Some may not think that the change that has been hinted at is that big of a deal, and may even see the potential change as easier to understand, but as a diehard NASCAR  fan I don’t have any issue or problem understanding the current scoring method.  Most of us can indeed count past 43.  I view the changes as yet one more thing to figure out as the season starts.  It distracts from the racing, it distracts from the good part of the sport and frustrates me to no end.

I am also not in favor of changing the Chase format.  Why, you may ask?  Because in my opinion the integrity of the record books has already been compromised by instituting the Chase in the first place.  There is Pre-Chase Era drivers and Championships and Chase Era drivers and Championships, NASCAR doesn’t need a third era.  You simply cannot compare Richard Petty’s seven Championships to Jeff Gordon’s four because had the Chase format not been instituted Gordon would have won two additional Championships (2004 and 2007).  Carl Edwards would have taken the 2008 Championship, and Jimmie wouldn’t be Mr. Five Time.  As it stands there needs to be an asterisk in the books, but the damage is done, let’s move on and leave it be.

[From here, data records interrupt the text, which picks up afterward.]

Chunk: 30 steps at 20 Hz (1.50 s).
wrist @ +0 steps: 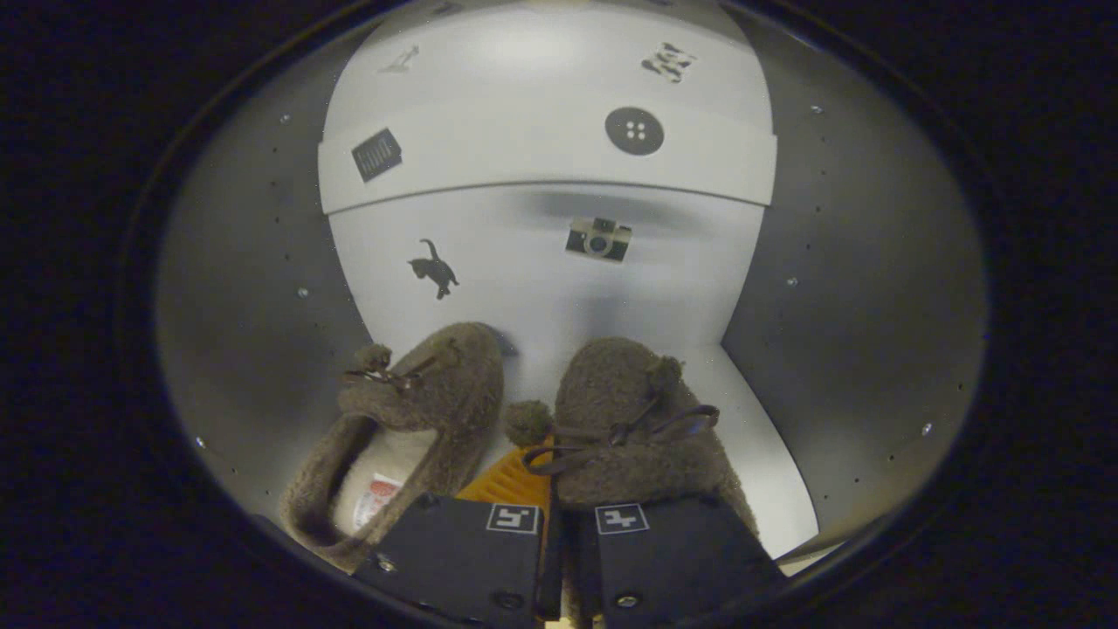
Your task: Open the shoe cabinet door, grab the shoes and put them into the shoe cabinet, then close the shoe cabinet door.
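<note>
Two fuzzy brown slippers sit side by side on the pale floor [742,419] of the shoe cabinet [873,288]: the left slipper [410,419] shows its light insole, the right slipper [629,428] lies just ahead of the gripper [552,489]. The fingers stand nearly together, pinching the right slipper's inner edge by the pompom [528,422]. Beyond the slippers, the white back panel [524,253] carries cat [434,268], camera [598,238] and button [634,131] stickers. Grey side walls with rows of small holes close in on either side.
</note>
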Each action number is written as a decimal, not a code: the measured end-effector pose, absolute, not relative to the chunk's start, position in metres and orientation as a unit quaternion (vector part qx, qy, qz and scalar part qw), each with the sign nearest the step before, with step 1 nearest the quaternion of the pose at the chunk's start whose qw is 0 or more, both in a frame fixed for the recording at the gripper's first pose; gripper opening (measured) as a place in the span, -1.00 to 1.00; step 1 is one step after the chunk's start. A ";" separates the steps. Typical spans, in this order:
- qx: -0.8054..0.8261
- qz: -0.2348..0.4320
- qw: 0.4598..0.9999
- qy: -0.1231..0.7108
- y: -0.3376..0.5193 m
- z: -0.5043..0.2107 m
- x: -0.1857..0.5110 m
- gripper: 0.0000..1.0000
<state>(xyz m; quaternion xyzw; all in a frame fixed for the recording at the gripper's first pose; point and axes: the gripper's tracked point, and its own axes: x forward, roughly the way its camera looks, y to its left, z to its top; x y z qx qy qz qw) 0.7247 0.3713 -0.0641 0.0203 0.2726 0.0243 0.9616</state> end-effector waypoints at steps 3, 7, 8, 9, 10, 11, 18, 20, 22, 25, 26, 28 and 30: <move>0.031 0.008 0.955 0.294 0.367 -0.068 0.725 -0.71; 0.034 0.003 0.952 0.304 0.367 -0.067 0.723 -0.56; 0.038 0.009 0.953 0.302 0.369 -0.065 0.721 -0.51; 0.043 0.016 0.954 0.298 0.372 -0.063 0.717 -0.43; 0.045 0.018 0.956 0.290 0.370 -0.060 0.712 -0.34; 0.048 0.016 0.960 0.276 0.369 -0.055 0.708 -0.26; 0.036 0.036 0.980 0.193 0.374 -0.032 0.644 0.55; 0.017 0.041 0.986 0.158 0.372 -0.021 0.617 0.55; 0.006 0.042 0.990 0.138 0.371 -0.015 0.587 0.56; 0.020 0.058 0.991 0.118 0.373 -0.007 0.535 0.99; 0.021 0.061 0.991 0.114 0.371 -0.005 0.517 0.99; 0.021 0.071 0.992 0.099 0.371 0.003 0.478 0.99; 0.018 0.078 0.994 0.080 0.367 0.014 0.438 0.99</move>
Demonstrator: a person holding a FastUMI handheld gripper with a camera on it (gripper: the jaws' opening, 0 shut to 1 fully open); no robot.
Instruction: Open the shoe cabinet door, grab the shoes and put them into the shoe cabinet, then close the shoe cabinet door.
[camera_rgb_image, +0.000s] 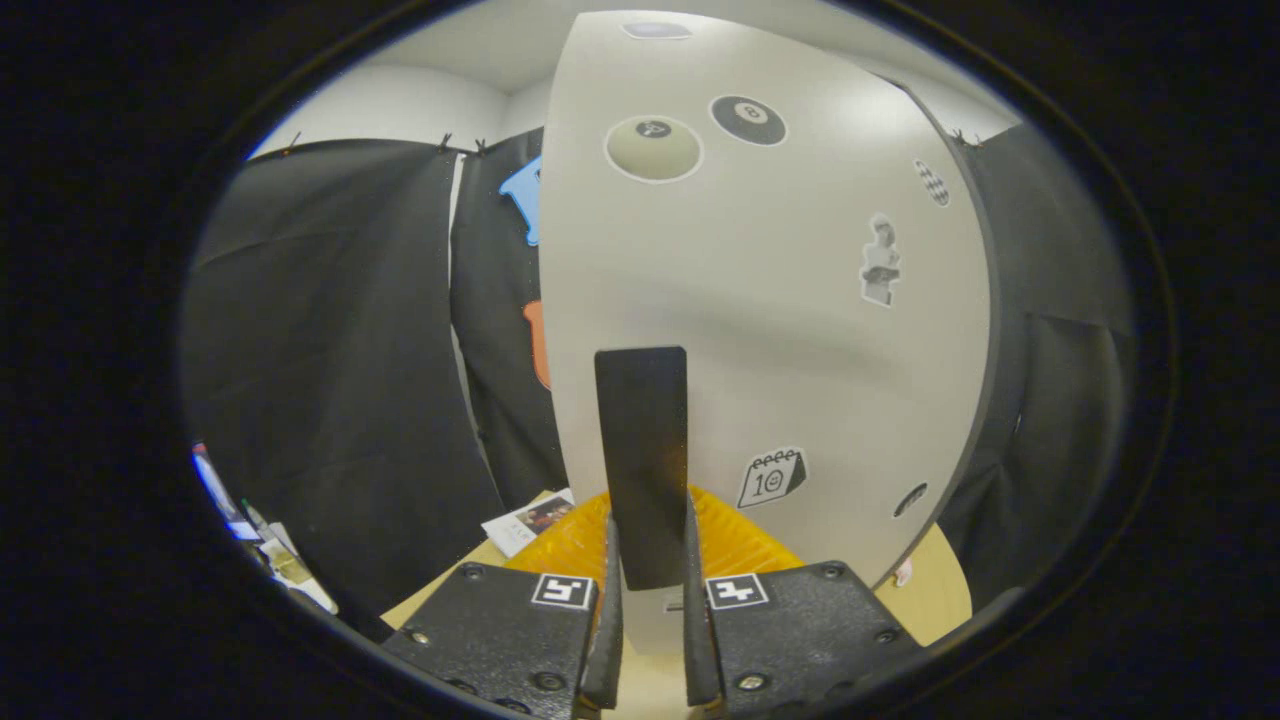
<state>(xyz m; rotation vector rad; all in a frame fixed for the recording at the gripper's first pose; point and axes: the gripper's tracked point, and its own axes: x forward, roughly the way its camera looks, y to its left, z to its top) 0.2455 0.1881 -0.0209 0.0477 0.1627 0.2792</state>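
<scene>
A white shoe cabinet door (770, 330) with stickers stands straight ahead and very close. A dark, flat upright handle (642, 450) juts from it. My gripper (648, 570) is shut on this handle, with one finger (607, 620) pressing its left side and the other its right. The door's left edge stands free against the black cloth behind it. Whether the door is ajar or flush with the cabinet cannot be told from here. No shoes are visible.
An orange ribbed mat (745, 545) lies on the light wooden floor (935, 595) at the door's foot. A printed leaflet (530, 520) lies left of the mat. Black cloth walls (340, 370) hang on both sides, and some small items (275, 560) sit by the left cloth.
</scene>
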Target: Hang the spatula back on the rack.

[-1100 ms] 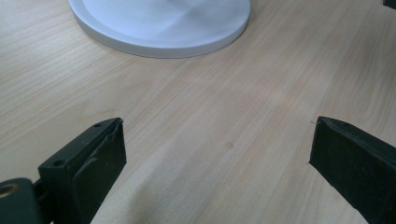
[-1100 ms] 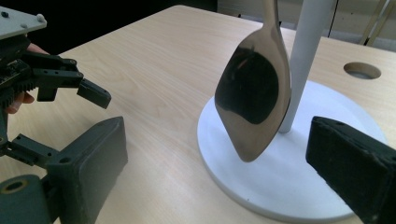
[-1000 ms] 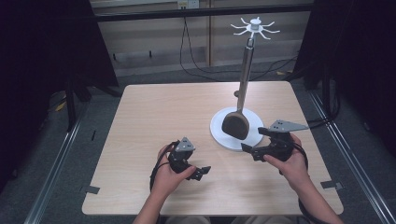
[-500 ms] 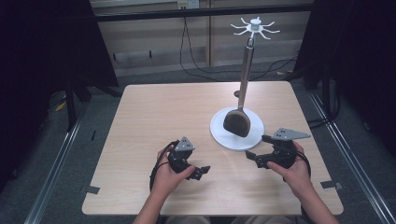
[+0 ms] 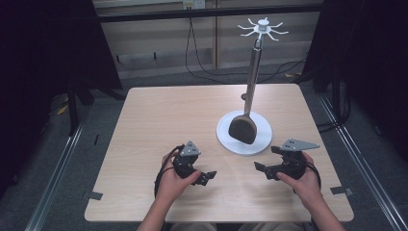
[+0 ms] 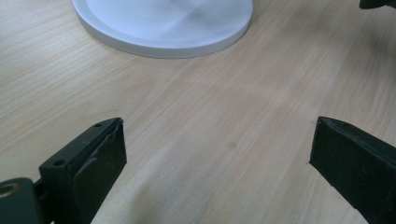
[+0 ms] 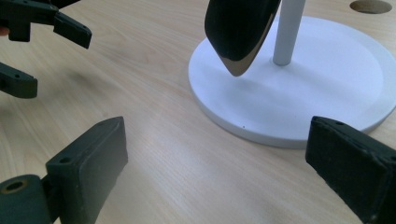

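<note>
Left gripper (image 5: 208,177): near edge of the table, in the person's left hand (image 5: 172,182); jaws spread wide, nothing between them, bare wood under them in the left gripper view (image 6: 217,144); whether they rest on the wood or hang just over it cannot be told.
Right gripper (image 5: 261,168): near edge, in the right hand (image 5: 304,184), well apart from the left gripper; jaws spread wide and empty (image 7: 217,154); jaws aim toward the left gripper and the stand's base; grey three-cornered plate on top.
Table (image 5: 168,115): pale wood grain, rounded corners; a round hole shows in the top at the far corner of the right gripper view.
Spatula (image 5: 243,129): dark brown to black, broad rounded blade with a glossy lower edge; hangs blade down beside the pole, blade just above the base, apparently not touching it (image 7: 239,32); slim metallic handle runs up along the pole. Just beyond the right gripper, apart from both grippers.
Base (image 5: 260,137): white round disc, flat, right of table centre; its rim lies just ahead of the right gripper's jaws (image 7: 280,116) and farther ahead of the left gripper's (image 6: 163,28).
Pole (image 5: 252,77): upright from the base, white at the foot.
Hook crown (image 5: 262,29): white, radiating hooks at the pole's top.
Writing: none readable.
</note>
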Demonstrator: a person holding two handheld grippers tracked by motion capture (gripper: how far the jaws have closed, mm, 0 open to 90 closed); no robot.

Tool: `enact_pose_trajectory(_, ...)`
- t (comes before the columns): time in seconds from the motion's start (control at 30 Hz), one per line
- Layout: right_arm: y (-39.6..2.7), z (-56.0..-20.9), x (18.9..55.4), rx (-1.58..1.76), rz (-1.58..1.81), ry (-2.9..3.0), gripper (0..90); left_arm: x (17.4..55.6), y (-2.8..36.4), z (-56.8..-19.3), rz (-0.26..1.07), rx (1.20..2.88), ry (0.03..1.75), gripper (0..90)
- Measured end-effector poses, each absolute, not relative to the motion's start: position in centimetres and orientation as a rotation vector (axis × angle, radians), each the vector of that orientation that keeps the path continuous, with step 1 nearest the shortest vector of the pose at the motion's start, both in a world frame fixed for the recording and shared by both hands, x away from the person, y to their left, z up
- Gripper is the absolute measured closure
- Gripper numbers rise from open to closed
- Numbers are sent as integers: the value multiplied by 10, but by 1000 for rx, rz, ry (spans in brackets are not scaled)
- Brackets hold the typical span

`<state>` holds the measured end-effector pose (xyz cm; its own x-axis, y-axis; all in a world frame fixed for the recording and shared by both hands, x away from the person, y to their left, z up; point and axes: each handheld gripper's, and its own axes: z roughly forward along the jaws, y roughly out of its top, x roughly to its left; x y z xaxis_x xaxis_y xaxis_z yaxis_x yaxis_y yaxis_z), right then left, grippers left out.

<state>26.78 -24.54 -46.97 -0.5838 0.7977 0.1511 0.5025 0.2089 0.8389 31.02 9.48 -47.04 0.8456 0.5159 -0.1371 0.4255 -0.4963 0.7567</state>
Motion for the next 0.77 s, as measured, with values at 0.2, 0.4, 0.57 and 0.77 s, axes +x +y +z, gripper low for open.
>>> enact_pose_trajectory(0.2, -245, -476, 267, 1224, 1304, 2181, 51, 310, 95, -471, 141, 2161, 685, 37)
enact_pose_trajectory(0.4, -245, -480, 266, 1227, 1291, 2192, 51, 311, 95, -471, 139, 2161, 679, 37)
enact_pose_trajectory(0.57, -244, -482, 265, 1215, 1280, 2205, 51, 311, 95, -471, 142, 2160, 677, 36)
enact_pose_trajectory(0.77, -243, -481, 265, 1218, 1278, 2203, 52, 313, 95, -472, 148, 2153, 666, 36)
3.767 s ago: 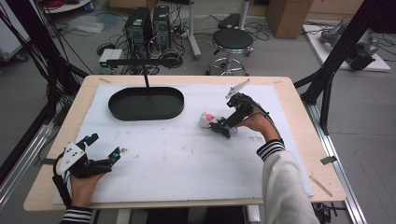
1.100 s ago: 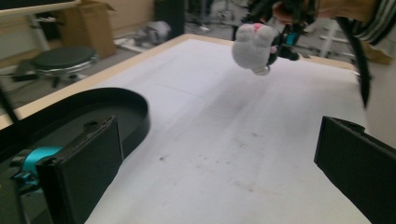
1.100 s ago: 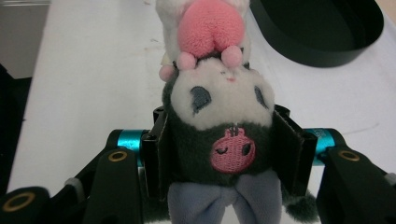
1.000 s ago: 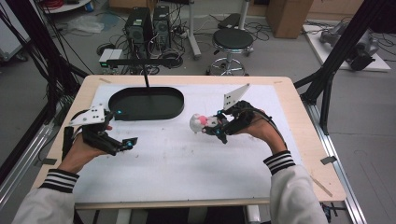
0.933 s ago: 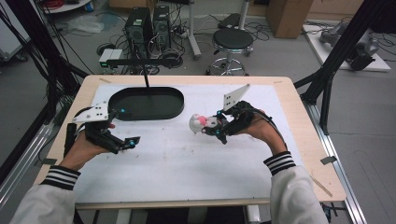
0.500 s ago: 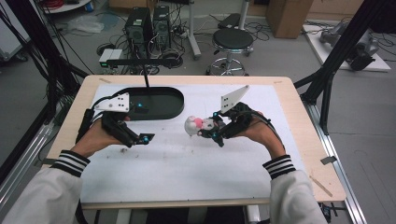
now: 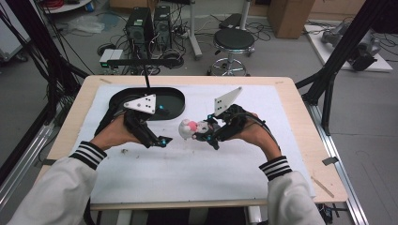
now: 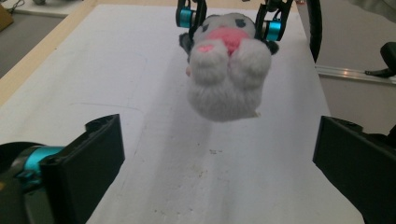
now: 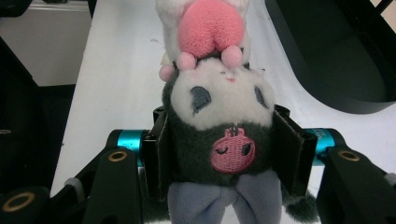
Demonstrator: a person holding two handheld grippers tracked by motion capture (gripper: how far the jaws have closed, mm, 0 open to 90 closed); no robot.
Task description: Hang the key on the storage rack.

If the Chase were eliminated now or God forbid, a whole other format instituted, we will never be able to compare Championship results or have a history of the sport that makes any kind of sense.  And to answer those that say, “yeah but Johnson winning all the time is boring and he has this Chase thing figured out”, I say to you, yes indeed it is and he does, but guess what like him or hate him, he has been the best in this format for the last five seasons and it is the burden of the other drivers to rise to the standard set by Johnson the 48 Team.   The other 11 teams need to bring it to the track week after week and get it done.  If at the end of the season, Johnson is crowned Champion again,   then we know the other drivers failed.  Simply changing the sport in an attempt to handicap a winner or level a playing field is ridiculous.  If the others aren’t up to the challenge then they don’t deserve to win.  Hamlin and Harvick came close this year proving the Chase format is not broken.

Confusion is never a good marketing strategy and changing the rules constantly is not going to draw more fans in, but it could frustrate current fans and cause them to move on to a sport they don’t have to re-learn each season.  NASCAR, please, leave the drama to the drivers on the track and let the rest ride!